The curriculum also includes some more fanciful touches. The Laboratory Charter School requires that all students memorize a poem each week. And teachers put a recipe in the homework package that goes home every Thursday night for parents to inspect. The recipe, they say, is intended to strengthen math and measuring skills, as well as to encourage family time.

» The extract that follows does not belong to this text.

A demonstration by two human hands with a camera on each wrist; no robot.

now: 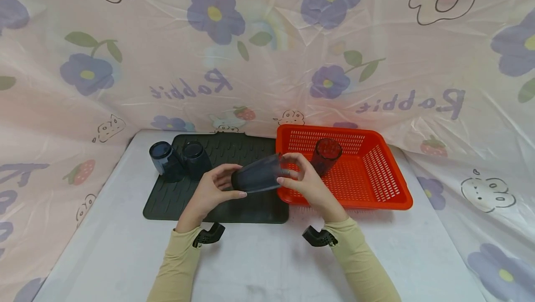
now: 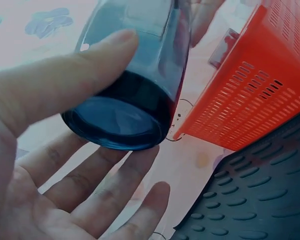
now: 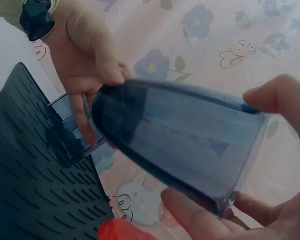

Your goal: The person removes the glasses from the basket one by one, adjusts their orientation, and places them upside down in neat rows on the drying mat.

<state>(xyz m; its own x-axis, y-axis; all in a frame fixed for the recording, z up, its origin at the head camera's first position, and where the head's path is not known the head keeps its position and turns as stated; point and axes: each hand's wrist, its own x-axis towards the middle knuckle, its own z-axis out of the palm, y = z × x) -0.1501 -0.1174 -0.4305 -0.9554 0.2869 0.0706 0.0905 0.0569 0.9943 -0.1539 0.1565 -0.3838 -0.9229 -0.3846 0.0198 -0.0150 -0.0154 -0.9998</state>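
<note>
A dark blue-grey tinted drinking glass (image 1: 257, 175) is held tilted nearly on its side between both hands, above the dark drying mat (image 1: 251, 210). My left hand (image 1: 211, 193) grips its thick base; in the left wrist view the thumb (image 2: 105, 55) lies on the side and the fingertips meet the bottom edge. At the open end, my right hand (image 1: 307, 182) pinches the rim, thumb on one side and fingers on the other in the right wrist view. Two similar glasses, one leftmost (image 1: 167, 162) and one beside it (image 1: 196, 159), stand upside down on the mat's left part.
An orange-red perforated plastic basket (image 1: 390, 172) sits right of the mat, with another tinted glass (image 1: 327, 153) leaning inside its left part. Behind the white table (image 1: 267, 265) hangs a floral curtain (image 1: 267, 60) printed with rabbits.
</note>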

The World Communications Charter School
Current student population: 450 students, Grades 6 to 10
Plans: To expand through Grades 11 and 12 within the next two years with an eventual limit of 1,000 students
Special focus: Job skills
Background of founder: "As a public school teacher, I saw schools that weren't really preparing kids to get into the job market," says Martin Ryder, chief administrative officer of the school, and a former principal in the Philadelphia public schools. That's why Dr. Ryder's school, which is housed in a former school of dental technology in downtown Philadelphia, focuses on offering students practical job skills.
Sophomores at the school spend three days a week in an intensified academic program, and two days learning job skills at off-site locations. Juniors and seniors will continue that training, with an internship as one requirement of senior year.
Janice Hall, a 10th-grader, is learning offset lithography and computer graphics as part of a joint program with a local union. She loves the fact that the skills she is learning could allow her to earn up to $26 an hour and might be a means of working her way through college. "I've got my foot in the door and I'm pretty happy about it," she says.
The Philadelphia Harambee Institute
Current student population: 225 students Grades 1 to 8
Plans: To expand through Grade 12 within the next six years with an eventual limit of 360 students
Special focus: An Afrocentric curriculum with a heavy emphasis on science and technology
Background of founder: John Skief, a former social-studies teacher in the Philadelphia public schools, founded the Harambee Institute to offer an alternative to African-American parents who felt the public schools were not meeting the needs of their children. Parental involvement is a requirement for admission into the school.
The curriculum focuses on African-American culture and includes an exploration of African tradition and language. The curriculum also places particular stress on the teaching of science and technology.
"My brain is full of lots of math and vocabulary words," Russell Johnson, a second-grader at the institute, announces proudly.
The schoolwork here is much more challenging than at the public school he attended last year, he explains, but that's OK. "I'm learning lots more and plus, there's no fighting," Russell says.
Youthbuild Philadelphia Charter School
Current student population: 174 students in Grade 12
Plans: Will expand by 25 pupils next year
Special focus: Construction skills
Background of founder: YouthBuild is unique among Philadelphia charter schools in that it existed as a program within the public school system for seven years before becoming a charter. But the conversion has been a great benefit, says Simran Sidhu, the school's director of development. "We can now hire our own teachers, design our own curriculum."
The program, which is partially funded by the US Department of Housing and Urban Development,was founded in 1991. The motivation was to respond to the alarmingly high dropout rate in Philadelphia's public high schools. (In the 1997-98 year, 28 percent of juniors quit school.) Dropouts between the ages of 18 and 21 are given the opportunity to earn a high school diploma while simultaneously learning construction skills.
YouthBuild students alternate one week at school with a week on a construction site rehabbing one of the city's 27,000 abandoned buildings.
A survey of YouthBuild graduates over the past three years showed that 75 percent are now either in college or employed at a full-time job, with about one-third working in the construction industry.